■ **Activity**
All lines below are to be output exactly as they stand.

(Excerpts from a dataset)
..........

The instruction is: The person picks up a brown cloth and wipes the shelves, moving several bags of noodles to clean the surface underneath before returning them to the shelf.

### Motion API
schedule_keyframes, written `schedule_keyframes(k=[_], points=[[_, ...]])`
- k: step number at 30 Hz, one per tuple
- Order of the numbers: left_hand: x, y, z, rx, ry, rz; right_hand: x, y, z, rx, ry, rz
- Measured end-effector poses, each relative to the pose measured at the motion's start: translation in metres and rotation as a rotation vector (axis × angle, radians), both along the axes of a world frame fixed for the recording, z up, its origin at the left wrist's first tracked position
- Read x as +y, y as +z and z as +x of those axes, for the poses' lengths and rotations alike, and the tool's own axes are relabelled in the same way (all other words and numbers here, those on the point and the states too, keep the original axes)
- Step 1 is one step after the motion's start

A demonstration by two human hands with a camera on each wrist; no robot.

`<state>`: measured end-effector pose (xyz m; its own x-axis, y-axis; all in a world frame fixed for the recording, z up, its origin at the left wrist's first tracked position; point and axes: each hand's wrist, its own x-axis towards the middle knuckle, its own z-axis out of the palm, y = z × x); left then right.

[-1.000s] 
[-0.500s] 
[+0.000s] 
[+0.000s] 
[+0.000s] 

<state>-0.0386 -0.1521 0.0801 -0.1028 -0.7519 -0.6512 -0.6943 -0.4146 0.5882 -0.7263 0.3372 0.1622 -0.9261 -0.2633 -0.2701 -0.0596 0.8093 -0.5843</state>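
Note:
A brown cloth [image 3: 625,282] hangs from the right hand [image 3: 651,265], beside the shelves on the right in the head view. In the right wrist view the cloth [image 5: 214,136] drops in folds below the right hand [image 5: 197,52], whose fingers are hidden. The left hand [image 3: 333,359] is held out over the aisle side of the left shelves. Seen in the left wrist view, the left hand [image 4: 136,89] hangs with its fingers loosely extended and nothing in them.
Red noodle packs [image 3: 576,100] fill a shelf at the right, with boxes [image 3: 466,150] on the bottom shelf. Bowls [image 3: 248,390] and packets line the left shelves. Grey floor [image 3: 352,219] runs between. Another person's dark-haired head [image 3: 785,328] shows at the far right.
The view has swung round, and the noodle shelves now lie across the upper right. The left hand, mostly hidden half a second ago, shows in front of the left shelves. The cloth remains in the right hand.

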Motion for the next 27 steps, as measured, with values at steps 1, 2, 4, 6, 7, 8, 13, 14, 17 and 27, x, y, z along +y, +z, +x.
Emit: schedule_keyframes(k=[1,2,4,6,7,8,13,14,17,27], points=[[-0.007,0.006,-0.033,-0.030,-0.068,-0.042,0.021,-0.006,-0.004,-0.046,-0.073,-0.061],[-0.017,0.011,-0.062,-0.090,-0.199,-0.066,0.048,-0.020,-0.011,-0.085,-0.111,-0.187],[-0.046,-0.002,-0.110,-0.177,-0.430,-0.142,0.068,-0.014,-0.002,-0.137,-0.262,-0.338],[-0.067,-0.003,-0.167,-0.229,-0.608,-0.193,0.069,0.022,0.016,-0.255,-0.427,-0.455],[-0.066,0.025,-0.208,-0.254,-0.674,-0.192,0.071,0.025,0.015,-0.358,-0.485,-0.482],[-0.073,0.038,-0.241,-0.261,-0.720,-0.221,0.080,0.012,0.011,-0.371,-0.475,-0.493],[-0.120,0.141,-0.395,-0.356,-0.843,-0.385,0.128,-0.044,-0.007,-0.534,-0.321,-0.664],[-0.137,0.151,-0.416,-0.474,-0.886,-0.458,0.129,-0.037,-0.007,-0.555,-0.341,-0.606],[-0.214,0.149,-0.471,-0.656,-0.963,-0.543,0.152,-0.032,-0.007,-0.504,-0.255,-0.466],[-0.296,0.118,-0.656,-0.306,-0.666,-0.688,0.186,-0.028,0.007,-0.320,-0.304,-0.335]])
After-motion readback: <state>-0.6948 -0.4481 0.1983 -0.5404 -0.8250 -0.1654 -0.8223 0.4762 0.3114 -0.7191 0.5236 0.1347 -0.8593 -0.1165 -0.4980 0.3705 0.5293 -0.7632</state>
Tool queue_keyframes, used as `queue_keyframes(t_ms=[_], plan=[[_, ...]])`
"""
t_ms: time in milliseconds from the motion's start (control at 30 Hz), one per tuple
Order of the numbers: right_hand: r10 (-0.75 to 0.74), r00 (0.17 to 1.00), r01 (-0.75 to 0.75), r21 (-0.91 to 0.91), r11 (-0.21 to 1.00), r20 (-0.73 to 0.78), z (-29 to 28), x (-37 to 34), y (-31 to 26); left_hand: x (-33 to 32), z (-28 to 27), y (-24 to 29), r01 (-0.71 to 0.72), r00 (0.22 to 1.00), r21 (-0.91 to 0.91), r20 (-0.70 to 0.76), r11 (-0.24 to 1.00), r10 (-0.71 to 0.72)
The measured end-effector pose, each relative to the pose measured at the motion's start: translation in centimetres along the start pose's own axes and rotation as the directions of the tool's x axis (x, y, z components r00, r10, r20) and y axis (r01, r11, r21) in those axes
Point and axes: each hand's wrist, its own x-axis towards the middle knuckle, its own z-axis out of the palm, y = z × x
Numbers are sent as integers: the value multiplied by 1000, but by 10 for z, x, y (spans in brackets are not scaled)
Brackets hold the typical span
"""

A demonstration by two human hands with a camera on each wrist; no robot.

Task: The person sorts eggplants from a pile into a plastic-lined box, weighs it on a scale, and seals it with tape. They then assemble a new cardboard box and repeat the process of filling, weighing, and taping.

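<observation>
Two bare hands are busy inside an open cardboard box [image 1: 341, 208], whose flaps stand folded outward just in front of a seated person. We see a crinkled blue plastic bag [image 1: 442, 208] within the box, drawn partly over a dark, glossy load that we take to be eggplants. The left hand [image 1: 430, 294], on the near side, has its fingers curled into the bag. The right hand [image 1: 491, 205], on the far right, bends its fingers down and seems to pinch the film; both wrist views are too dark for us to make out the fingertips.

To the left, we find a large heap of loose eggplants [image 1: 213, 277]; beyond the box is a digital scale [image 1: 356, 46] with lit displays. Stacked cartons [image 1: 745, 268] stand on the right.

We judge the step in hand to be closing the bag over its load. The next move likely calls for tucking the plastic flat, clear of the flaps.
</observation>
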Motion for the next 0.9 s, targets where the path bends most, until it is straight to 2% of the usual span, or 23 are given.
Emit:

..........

■ **Solution to this task**
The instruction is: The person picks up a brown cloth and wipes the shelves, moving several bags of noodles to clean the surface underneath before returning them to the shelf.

### Motion API
schedule_keyframes, written `schedule_keyframes(k=[_], points=[[_, ...]])`
- k: step number at 30 Hz, one per tuple
- Order of the numbers: left_hand: x, y, z, rx, ry, rz; right_hand: x, y, z, rx, ry, rz
- Measured end-effector poses, each relative to the pose measured at the motion's start: translation in metres and rotation as a rotation vector (axis × angle, radians), both along the axes of a world frame fixed for the recording, z up, its origin at the left wrist's first tracked position
- Read x as +y, y as +z and z as +x of those axes, for the poses' lengths and rotations alike, and the tool's own axes are relabelled in the same way (all other words and numbers here, those on the point and the states too, keep the original axes)
- Step 1 is one step after the motion's start

A demonstration by two human hands with a camera on each wrist; no robot.

`<state>`: measured end-effector pose (xyz m; its own x-axis, y-axis; all in a world frame fixed for the recording, z up, its origin at the left wrist's first tracked position; point and axes: each hand's wrist, its own x-axis towards the middle knuckle, its own z-axis out of the palm, y = z × x); left then right.

[-1.000s] 
[-0.500s] 
[+0.000s] 
[+0.000s] 
[+0.000s] 

<state>-0.0386 -0.1521 0.0801 -0.1028 -0.7519 -0.6512 -0.6943 -0.4146 0.5882 -0.7263 0.3372 0.1622 -0.9261 -0.2633 -0.2701 -0.0596 0.8093 -0.5843</state>
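Note:
A brown cloth [image 3: 625,282] hangs from the right hand [image 3: 651,265], beside the shelves on the right in the head view. In the right wrist view the cloth [image 5: 214,136] drops in folds below the right hand [image 5: 197,52], whose fingers are hidden. The left hand [image 3: 333,359] is held out over the aisle side of the left shelves. Seen in the left wrist view, the left hand [image 4: 136,89] hangs with its fingers loosely extended and nothing in them.
Red noodle packs [image 3: 576,100] fill a shelf at the right, with boxes [image 3: 466,150] on the bottom shelf. Bowls [image 3: 248,390] and packets line the left shelves. Grey floor [image 3: 352,219] runs between. Another person's dark-haired head [image 3: 785,328] shows at the far right.
The view has swung round, and the noodle shelves now lie across the upper right. The left hand, mostly hidden half a second ago, shows in front of the left shelves. The cloth remains in the right hand.
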
Motion for the next 27 steps, as measured, with values at steps 1, 2, 4, 6, 7, 8, 13, 14, 17 and 27, x, y, z along +y, +z, +x.
Emit: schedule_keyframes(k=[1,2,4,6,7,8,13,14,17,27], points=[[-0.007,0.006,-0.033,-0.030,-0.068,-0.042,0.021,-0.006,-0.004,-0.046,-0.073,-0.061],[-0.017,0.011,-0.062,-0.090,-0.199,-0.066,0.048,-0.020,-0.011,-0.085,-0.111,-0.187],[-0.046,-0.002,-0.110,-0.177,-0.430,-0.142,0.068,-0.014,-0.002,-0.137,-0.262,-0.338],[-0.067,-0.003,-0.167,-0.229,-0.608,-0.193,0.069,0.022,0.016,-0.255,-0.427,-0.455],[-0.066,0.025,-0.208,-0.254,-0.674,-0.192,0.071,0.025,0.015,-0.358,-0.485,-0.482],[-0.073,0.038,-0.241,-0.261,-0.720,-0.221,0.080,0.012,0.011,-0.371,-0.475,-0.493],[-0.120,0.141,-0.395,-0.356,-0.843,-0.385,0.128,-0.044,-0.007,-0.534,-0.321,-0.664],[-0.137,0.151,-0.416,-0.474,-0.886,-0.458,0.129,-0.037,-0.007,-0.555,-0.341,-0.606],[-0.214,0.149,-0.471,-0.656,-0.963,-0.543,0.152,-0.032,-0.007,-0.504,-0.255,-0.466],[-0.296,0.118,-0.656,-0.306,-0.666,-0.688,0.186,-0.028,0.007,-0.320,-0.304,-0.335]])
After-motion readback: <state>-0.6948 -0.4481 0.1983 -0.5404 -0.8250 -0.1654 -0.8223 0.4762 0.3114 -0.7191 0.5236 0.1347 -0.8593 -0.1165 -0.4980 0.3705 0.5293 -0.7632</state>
Tool queue_keyframes, used as `queue_keyframes(t_ms=[_], plan=[[_, ...]])`
"""
t_ms: time in milliseconds from the motion's start (control at 30 Hz), one per tuple
Order of the numbers: right_hand: r10 (-0.75 to 0.74), r00 (0.17 to 1.00), r01 (-0.75 to 0.75), r21 (-0.91 to 0.91), r11 (-0.21 to 1.00), r20 (-0.73 to 0.78), z (-29 to 28), x (-37 to 34), y (-31 to 26); left_hand: x (-33 to 32), z (-28 to 27), y (-24 to 29), r01 (-0.71 to 0.72), r00 (0.22 to 1.00), r21 (-0.91 to 0.91), r20 (-0.70 to 0.76), r11 (-0.24 to 1.00), r10 (-0.71 to 0.72)
The measured end-effector pose, each relative to the pose measured at the motion's start: translation in centimetres along the start pose's own axes and rotation as the directions of the tool's x axis (x, y, z components r00, r10, r20) and y axis (r01, r11, r21) in those axes
Point and axes: each hand's wrist, its own x-axis towards the middle knuckle, its own z-axis out of the palm, y = z × x
Numbers are sent as integers: the value multiplied by 1000, but by 10 for z, x, y (spans in brackets are not scaled)
Brackets hold the typical span
"""

A demonstration by two human hands with a camera on each wrist; no robot.

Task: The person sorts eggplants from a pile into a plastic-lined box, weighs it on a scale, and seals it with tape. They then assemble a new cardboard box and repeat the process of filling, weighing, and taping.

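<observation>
Two bare hands are busy inside an open cardboard box [image 1: 341, 208], whose flaps stand folded outward just in front of a seated person. We see a crinkled blue plastic bag [image 1: 442, 208] within the box, drawn partly over a dark, glossy load that we take to be eggplants. The left hand [image 1: 430, 294], on the near side, has its fingers curled into the bag. The right hand [image 1: 491, 205], on the far right, bends its fingers down and seems to pinch the film; both wrist views are too dark for us to make out the fingertips.

To the left, we find a large heap of loose eggplants [image 1: 213, 277]; beyond the box is a digital scale [image 1: 356, 46] with lit displays. Stacked cartons [image 1: 745, 268] stand on the right.

We judge the step in hand to be closing the bag over its load. The next move likely calls for tucking the plastic flat, clear of the flaps.
</observation>
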Motion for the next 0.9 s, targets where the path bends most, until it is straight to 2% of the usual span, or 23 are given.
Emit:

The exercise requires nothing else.